# Directions
Search the records for "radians". Report every line where it occurs.

Records provided Start Marker

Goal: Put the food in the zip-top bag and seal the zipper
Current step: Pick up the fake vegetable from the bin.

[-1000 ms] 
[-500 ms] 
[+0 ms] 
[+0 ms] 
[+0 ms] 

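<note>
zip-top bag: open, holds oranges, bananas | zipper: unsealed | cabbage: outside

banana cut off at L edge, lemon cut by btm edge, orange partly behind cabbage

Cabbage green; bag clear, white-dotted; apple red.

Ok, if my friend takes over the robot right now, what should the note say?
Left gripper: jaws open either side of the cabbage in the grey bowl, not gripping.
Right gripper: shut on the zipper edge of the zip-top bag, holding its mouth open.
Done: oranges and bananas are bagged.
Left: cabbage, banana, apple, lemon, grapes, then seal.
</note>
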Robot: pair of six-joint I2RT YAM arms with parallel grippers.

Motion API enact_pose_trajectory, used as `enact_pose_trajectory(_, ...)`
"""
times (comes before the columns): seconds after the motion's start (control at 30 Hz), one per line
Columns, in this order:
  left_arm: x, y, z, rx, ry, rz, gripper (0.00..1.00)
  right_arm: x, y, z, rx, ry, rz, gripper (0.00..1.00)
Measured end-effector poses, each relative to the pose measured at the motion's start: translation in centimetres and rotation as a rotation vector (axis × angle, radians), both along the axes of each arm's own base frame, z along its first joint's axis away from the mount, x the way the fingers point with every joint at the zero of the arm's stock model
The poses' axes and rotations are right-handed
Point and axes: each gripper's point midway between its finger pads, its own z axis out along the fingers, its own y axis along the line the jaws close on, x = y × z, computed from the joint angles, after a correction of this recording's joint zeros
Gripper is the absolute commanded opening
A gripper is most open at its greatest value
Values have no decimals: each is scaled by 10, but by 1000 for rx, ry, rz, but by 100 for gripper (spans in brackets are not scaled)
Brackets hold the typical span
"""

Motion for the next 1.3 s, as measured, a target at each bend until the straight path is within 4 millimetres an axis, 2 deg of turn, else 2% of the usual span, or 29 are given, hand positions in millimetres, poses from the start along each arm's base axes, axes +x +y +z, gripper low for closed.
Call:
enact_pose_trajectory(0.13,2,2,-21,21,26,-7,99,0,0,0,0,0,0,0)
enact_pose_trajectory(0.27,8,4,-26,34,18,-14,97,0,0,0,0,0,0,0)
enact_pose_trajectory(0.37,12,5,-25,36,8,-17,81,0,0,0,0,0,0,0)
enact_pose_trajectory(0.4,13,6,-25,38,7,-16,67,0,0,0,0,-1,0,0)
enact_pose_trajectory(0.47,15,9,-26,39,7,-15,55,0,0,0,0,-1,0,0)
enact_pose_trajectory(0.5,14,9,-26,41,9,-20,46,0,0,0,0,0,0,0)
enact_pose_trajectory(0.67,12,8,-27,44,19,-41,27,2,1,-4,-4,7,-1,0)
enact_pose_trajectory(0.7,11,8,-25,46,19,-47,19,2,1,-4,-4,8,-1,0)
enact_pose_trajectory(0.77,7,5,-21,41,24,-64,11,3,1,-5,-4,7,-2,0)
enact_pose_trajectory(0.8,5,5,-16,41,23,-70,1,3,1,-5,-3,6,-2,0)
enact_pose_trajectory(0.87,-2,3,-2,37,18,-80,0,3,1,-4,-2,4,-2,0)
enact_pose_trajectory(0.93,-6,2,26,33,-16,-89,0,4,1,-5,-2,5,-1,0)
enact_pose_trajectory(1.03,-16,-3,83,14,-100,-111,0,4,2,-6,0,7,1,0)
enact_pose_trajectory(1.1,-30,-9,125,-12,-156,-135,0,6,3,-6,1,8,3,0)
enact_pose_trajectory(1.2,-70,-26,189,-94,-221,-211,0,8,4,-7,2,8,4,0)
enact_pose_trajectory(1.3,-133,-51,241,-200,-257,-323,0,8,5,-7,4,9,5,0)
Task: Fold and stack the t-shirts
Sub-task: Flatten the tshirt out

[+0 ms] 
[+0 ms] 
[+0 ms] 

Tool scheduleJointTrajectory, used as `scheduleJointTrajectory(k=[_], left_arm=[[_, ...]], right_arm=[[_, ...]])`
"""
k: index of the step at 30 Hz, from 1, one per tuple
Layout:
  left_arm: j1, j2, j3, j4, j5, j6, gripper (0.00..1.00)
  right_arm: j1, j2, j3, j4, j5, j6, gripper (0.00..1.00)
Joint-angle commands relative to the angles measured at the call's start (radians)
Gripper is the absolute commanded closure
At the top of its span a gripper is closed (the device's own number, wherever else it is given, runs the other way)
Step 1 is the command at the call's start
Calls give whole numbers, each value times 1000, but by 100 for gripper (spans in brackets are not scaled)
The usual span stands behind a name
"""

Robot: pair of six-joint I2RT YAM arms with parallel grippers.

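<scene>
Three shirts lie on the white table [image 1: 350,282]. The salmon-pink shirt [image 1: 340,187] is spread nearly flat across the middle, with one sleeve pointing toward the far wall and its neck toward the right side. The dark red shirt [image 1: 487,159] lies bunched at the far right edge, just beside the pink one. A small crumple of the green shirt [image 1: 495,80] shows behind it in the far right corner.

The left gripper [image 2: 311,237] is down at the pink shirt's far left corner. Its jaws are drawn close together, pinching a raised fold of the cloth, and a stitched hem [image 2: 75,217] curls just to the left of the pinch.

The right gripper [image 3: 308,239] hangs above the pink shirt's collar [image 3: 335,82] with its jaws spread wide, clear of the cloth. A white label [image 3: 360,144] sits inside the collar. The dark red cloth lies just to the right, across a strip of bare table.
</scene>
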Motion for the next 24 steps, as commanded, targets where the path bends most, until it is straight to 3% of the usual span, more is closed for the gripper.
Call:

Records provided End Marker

# Result of the task
Measured end-effector poses, each relative to the pose measured at the motion's start: translation in centimetres and rotation as a rotation vector (axis × angle, radians), both along the axes of each arm's own base frame, z along its first joint's axis away from the mount, x the way the fingers point with every joint at the zero of the arm's stock model
Joint-angle commands relative to the angles measured at the call's start (radians)

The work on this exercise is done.